Aluminium hydroxide

CLINICAL USE

Phosphate binding agent

Antacid

DOSE IN NORMAL RENAL FUNCTION

Phosphate binder: 4–20 capsules daily in divided doses

Antacid: 1 capsule 4 times daily and at bedtime

PHARMACOKINETICS

Molecular weight : 78

%Protein binding : 70–90

%Excreted unchanged in urine : No data

Volume of distribution (L/kg) : No data

half-life – normal/ESRD (hrs) : No data

DOSE IN RENAL IMPAIRMENT

GFR (mL/MIN)

20 to 50 : Dose as in normal renal function

10 to 20 : Dose as in normal renal function

<10 : Dose as in normal renal function

DOSE IN PATIENTS UNDERGOING RENAL REPLACEMENT THERAPIES

CAPD : Unknown dialysability. Dose as in normal renal function

HD : Unknown dialysability.
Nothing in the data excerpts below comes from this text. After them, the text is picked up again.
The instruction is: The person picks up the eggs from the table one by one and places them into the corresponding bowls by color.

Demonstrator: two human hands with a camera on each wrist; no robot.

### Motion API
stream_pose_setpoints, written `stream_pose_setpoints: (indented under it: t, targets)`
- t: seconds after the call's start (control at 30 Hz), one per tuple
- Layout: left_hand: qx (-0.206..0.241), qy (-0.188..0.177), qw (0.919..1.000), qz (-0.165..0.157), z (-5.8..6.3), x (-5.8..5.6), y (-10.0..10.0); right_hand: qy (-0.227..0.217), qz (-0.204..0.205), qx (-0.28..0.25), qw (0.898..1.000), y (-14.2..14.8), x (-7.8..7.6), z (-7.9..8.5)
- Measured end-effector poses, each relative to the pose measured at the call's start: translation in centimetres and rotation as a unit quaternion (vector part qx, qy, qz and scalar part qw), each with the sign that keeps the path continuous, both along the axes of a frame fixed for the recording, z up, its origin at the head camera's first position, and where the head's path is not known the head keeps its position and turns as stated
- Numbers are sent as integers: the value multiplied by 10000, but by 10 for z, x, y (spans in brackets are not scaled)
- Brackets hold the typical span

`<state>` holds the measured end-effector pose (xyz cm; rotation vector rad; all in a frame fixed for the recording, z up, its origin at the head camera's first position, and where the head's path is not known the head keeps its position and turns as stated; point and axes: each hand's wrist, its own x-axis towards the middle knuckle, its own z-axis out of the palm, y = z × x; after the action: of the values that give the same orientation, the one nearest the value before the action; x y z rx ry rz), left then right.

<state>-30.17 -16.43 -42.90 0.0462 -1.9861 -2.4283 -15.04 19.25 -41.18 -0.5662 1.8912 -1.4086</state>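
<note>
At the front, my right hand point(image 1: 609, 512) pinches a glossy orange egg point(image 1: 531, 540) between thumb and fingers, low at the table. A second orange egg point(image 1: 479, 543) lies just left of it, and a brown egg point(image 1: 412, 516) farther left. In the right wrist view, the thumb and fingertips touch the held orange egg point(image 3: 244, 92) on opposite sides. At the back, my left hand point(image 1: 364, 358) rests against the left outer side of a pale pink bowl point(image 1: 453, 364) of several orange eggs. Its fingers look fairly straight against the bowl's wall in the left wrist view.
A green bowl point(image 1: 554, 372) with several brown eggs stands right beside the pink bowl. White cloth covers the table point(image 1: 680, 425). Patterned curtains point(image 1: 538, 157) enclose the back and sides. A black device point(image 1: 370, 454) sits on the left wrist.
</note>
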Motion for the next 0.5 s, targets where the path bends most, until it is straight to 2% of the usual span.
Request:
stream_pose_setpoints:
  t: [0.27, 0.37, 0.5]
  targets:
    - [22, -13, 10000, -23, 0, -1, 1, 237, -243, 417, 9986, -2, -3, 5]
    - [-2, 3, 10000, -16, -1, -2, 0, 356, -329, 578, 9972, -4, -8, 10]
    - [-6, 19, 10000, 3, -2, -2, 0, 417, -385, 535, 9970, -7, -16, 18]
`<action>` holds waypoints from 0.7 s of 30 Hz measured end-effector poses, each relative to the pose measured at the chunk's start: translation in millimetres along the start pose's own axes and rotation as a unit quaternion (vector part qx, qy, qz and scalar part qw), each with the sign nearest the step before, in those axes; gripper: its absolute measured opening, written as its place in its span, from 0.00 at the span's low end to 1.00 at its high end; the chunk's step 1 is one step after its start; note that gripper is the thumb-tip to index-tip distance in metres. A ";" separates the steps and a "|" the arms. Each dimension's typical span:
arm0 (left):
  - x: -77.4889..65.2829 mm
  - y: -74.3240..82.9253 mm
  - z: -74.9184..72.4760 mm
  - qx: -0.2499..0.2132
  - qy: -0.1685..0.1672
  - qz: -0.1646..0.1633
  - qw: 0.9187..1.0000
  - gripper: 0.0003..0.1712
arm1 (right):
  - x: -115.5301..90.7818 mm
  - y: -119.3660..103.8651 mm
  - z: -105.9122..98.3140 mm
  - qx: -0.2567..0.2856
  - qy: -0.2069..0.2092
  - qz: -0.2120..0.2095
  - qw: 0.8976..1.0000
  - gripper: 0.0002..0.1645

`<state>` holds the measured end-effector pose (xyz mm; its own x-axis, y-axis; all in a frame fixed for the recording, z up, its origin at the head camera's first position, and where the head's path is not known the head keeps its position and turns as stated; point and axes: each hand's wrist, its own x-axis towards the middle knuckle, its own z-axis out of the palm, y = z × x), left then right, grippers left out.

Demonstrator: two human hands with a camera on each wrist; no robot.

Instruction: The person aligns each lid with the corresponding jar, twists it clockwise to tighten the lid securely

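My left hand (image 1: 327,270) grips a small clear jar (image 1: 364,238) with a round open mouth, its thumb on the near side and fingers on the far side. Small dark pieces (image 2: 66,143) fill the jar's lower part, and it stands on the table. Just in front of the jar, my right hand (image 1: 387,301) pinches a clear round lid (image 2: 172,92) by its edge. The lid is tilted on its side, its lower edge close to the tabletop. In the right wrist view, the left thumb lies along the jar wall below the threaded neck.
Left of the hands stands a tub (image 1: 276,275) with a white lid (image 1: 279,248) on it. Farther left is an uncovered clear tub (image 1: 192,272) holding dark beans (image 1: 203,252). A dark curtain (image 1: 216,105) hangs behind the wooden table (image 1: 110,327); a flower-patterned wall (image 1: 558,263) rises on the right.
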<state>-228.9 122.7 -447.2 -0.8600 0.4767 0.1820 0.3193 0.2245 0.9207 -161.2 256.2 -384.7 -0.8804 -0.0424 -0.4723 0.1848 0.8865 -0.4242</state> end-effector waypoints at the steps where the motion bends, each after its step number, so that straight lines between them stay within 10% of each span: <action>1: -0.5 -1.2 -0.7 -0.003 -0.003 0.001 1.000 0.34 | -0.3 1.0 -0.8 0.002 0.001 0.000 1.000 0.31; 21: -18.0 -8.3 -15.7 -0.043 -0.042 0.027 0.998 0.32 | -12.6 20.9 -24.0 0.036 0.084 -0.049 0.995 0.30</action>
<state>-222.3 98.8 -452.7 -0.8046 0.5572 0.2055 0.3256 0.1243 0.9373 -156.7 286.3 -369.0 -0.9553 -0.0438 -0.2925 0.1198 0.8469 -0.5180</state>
Dose as in normal renal function

HDF/high flux : Unknown dialysability. Dose as in normal renal function

CAV/VVHD : Unknown dialysability. Dose as in normal renal function

IMPORTANT DRUG INTERACTIONS

Potentially hazardous interactions with other drugs None known

ADMINISTRATION

Reconstition

–

Route

Oral

Rate of Administration

–

Comments

–

OTHER INFORMATION

K/DOQI guidelines caution that CKD 5 patients on chronic therapy may develop aluminium toxicity; therefore best avoided in all but short-term therapy (calcium carbonate, calcium acetate, lanthanum or sevelamer are used in chronic therapy)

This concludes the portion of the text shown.